Lembrei daquele vídeo em que o garotinho se recusa a comer a moqueca de polvo porque diz que os animais são amigos e que ele os prefere "felizes e em pé". A diferença é que Maria Joana é a criança mais carnívora que conheço, sabe o que é carne de boi, frango e porco e mesmo assim come. Mas agora eu aprendi que uma coisa é ela ver a carne pronta no prato, e outra é ela ver o animal vivo e se mexendo.

Por coincidência (ou não), li há alguns dias um texto do Marshall Sahlins, onde ele busca abordar a cultura norte-americana a partir do papel central da carne em sua alimentação e o tabu dos animais domésticos americanos. Para ele, a comestibilidade está inversamente relacionada com a humanidade - ou seja, quanto mais próximo um animal está da nossa condição de sujeito, teremos menos vontade de comê-los. Cachorros e cavalos, por exemplo, são domesticados e ganham nomes, então não são comestíveis. Mas os bois, frangos e porcos não são "membros da família", todos já aceitam sua condição de "comida". Uma reflexão interessante...

Óbvio que eu não iria falar nada disso a Maria Joana. Limitei-me apenas a me retratar diante do seu olhar fuzilador e da sua lição de moral. E não se toca mais no assunto. 

segunda-feira, 8 de julho de 2013

"Você não é minha mãe!"

Quando minha filha nasceu, tive medo de várias coisas. Entre vários mais sérios, um deles era ouvir "Você não é minha mãe" ou "Não gosto mais de você" em um momento de raiva. Achava que, quando isso acontecesse, iria sofrer horrores uma possível rejeição. Eis que ontem, pela primeira vez, ouvi essas mesmas palavras. Depois de uma maratona de desenhos animados, já estava tarde quando a chamei pra dormir. Ela se recusou e então desliguei a televisão e não dei mais chance de escolha.

Foi quando ela abriu o berreiro e em meio ao choro disse essas mesmas palavras. E não quis me dar boa noite. Ao contrário do que eu imaginava, não sofri nada. Até achei engraçado. Comecei a rir e perguntei:

- Então eu não sou sua mãe?
- Não!
- E você saiu da barriga de quem?
- De ninguém! Ninguém é minha mãe!
- Tá bom. Então quando você tiver com fome, faz sua comida sozinha, já que não tem mãe, né...
- Eu peço a meu pai. Sou filha só dele! E não gosto de você nunca mais!

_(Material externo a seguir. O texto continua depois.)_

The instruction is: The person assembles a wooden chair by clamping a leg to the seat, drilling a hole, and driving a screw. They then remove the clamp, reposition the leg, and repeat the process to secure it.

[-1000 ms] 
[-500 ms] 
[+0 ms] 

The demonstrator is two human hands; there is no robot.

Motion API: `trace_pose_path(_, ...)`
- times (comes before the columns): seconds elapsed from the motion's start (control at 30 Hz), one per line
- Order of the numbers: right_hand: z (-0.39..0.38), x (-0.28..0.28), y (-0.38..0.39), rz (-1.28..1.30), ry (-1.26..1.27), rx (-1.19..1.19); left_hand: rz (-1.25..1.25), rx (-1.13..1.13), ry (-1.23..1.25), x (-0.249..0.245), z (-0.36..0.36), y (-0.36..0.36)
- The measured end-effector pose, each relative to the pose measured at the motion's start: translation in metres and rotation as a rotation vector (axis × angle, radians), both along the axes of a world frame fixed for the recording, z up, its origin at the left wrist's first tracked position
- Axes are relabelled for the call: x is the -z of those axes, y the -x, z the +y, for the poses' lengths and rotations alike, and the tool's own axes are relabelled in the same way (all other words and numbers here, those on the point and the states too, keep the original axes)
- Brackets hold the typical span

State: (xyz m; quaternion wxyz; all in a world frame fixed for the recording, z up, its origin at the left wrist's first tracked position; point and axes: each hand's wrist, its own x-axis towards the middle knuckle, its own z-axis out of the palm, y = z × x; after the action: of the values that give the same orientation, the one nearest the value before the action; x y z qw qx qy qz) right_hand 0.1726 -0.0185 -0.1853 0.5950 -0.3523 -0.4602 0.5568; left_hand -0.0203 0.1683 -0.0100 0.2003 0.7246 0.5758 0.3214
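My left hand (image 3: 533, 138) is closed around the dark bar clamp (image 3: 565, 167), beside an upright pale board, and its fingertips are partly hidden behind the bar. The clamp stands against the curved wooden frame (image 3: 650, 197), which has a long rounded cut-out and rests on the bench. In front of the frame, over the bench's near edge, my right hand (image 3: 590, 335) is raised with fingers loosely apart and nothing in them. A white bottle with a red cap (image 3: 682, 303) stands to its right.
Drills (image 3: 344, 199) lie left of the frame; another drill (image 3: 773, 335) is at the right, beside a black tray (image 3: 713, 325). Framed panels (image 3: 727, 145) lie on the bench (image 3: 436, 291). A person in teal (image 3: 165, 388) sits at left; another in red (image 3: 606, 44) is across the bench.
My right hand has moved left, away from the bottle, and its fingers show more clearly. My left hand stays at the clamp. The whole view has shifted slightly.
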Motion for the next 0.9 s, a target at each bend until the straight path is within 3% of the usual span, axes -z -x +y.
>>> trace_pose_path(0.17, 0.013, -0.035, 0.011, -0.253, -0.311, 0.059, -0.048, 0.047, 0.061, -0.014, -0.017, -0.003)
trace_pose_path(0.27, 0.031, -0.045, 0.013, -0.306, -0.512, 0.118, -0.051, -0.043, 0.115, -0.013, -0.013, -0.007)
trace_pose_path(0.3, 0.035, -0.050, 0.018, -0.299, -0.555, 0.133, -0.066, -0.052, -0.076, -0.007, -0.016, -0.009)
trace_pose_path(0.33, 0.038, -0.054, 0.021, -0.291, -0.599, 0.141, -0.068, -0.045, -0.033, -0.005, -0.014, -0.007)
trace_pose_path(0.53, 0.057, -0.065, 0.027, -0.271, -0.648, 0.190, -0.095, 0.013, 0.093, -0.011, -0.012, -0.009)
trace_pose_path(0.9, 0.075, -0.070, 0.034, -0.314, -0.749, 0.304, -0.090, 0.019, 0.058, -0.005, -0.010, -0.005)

Tive dificuldade de conter o riso, quando ela pegou uma revistinha e disse:

- E leia essa história pra mim! Agora!
- Não leio histórias pra quem não pede por favor e com carinho. Além disso, não sou sua mãe mesmo... 
- Leia, por favor...
- Mas eu não sou sua mãe. Você nem tem mãe... leia sozinha.
- Eu não sei ler sozinha... você é minha mãe, sim. Leia pra mim, mãe. Por favor.
- E voltou a gostar de mim? 
- É, mãe.. eu te amo.

E como toda criança interesseira, abriu um sorrisão, deu um grande beijo e ficou esperando a história. Lembrei de quando eu falava essas mesmas coisas com a minha mãe. Mas acho que não fui tão precoce quanto Maria Joana, que ainda vai fazer três anos.